> **TASK ITEM**: Copy out the entries below precisely; nothing is to be omitted.

━━ TASK INPUTS

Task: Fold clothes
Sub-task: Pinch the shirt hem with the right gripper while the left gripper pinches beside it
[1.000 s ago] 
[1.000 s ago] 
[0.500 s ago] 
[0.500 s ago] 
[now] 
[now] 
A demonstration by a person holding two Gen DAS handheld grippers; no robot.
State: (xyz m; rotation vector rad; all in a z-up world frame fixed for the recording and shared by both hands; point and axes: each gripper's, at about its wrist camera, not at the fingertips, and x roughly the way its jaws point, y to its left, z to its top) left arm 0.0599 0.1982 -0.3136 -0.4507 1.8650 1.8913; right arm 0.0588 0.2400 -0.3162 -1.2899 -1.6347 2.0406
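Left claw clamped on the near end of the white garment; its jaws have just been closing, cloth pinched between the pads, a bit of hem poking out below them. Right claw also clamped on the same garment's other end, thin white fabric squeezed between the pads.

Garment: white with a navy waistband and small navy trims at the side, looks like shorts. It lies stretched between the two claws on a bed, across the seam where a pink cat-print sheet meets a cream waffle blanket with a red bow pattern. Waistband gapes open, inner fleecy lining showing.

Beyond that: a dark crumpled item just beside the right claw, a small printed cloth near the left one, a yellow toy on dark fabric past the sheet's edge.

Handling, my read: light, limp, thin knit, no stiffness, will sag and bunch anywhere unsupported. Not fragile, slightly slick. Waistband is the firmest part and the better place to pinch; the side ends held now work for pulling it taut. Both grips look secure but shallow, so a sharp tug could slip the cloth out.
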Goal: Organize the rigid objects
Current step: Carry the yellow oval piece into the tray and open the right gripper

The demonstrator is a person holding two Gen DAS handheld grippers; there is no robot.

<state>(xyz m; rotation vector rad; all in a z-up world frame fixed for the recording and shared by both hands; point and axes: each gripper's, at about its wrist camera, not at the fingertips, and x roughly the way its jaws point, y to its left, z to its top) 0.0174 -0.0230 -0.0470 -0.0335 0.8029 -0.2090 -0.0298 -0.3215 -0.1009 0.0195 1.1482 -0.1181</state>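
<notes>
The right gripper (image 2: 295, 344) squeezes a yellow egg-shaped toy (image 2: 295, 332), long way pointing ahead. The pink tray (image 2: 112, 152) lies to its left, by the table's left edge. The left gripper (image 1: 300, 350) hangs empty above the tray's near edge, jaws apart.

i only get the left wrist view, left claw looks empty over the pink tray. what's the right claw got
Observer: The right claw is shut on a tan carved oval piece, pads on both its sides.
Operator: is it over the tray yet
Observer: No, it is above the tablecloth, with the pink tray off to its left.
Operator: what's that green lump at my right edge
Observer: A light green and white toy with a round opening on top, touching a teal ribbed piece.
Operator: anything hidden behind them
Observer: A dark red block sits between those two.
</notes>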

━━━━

> **RESULT FOR THIS EXERCISE**:
Task: Fold clothes
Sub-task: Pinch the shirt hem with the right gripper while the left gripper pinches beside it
[1.000 s ago] 
[1.000 s ago] 
[0.500 s ago] 
[0.500 s ago] 
[now] 
[now] 
A demonstration by a person holding two Gen DAS handheld grippers; no robot.
State: (xyz m; rotation vector rad; all in a z-up world frame fixed for the recording and shared by both hands; point and axes: each gripper's, at about its wrist camera, not at the fingertips, and x roughly the way its jaws point, y to its left, z to its top) left arm 0.0599 0.1982 -0.3136 -0.4507 1.8650 1.8913; right arm 0.0588 0.2400 -0.3162 -1.2899 -1.6347 2.0406
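Left claw clamped on the near end of the white garment; its jaws have just been closing, cloth pinched between the pads, a bit of hem poking out below them. Right claw also clamped on the same garment's other end, thin white fabric squeezed between the pads.

Garment: white with a navy waistband and small navy trims at the side, looks like shorts. It lies stretched between the two claws on a bed, across the seam where a pink cat-print sheet meets a cream waffle blanket with a red bow pattern. Waistband gapes open, inner fleecy lining showing.

Beyond that: a dark crumpled item just beside the right claw, a small printed cloth near the left one, a yellow toy on dark fabric past the sheet's edge.

Handling, my read: light, limp, thin knit, no stiffness, will sag and bunch anywhere unsupported. Not fragile, slightly slick. Waistband is the firmest part and the better place to pinch; the side ends held now work for pulling it taut. Both grips look secure but shallow, so a sharp tug could slip the cloth out.
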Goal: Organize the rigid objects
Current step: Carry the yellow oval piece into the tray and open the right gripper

The demonstrator is a person holding two Gen DAS handheld grippers; there is no robot.

<state>(xyz m; rotation vector rad; all in a z-up world frame fixed for the recording and shared by both hands; point and axes: each gripper's, at about its wrist camera, not at the fingertips, and x roughly the way its jaws point, y to its left, z to its top) 0.0174 -0.0230 -0.0470 -0.0335 0.8029 -0.2090 -0.0298 -0.3215 -0.1009 0.0195 1.1482 -0.1181</state>
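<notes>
The right gripper (image 2: 295, 344) squeezes a yellow egg-shaped toy (image 2: 295, 332), long way pointing ahead. The pink tray (image 2: 112, 152) lies to its left, by the table's left edge. The left gripper (image 1: 300, 350) hangs empty above the tray's near edge, jaws apart.

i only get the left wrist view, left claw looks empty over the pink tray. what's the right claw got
Observer: The right claw is shut on a tan carved oval piece, pads on both its sides.
Operator: is it over the tray yet
Observer: No, it is above the tablecloth, with the pink tray off to its left.
Operator: what's that green lump at my right edge
Observer: A light green and white toy with a round opening on top, touching a teal ribbed piece.
Operator: anything hidden behind them
Observer: A dark red block sits between those two.
</notes>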

The output shown is complete.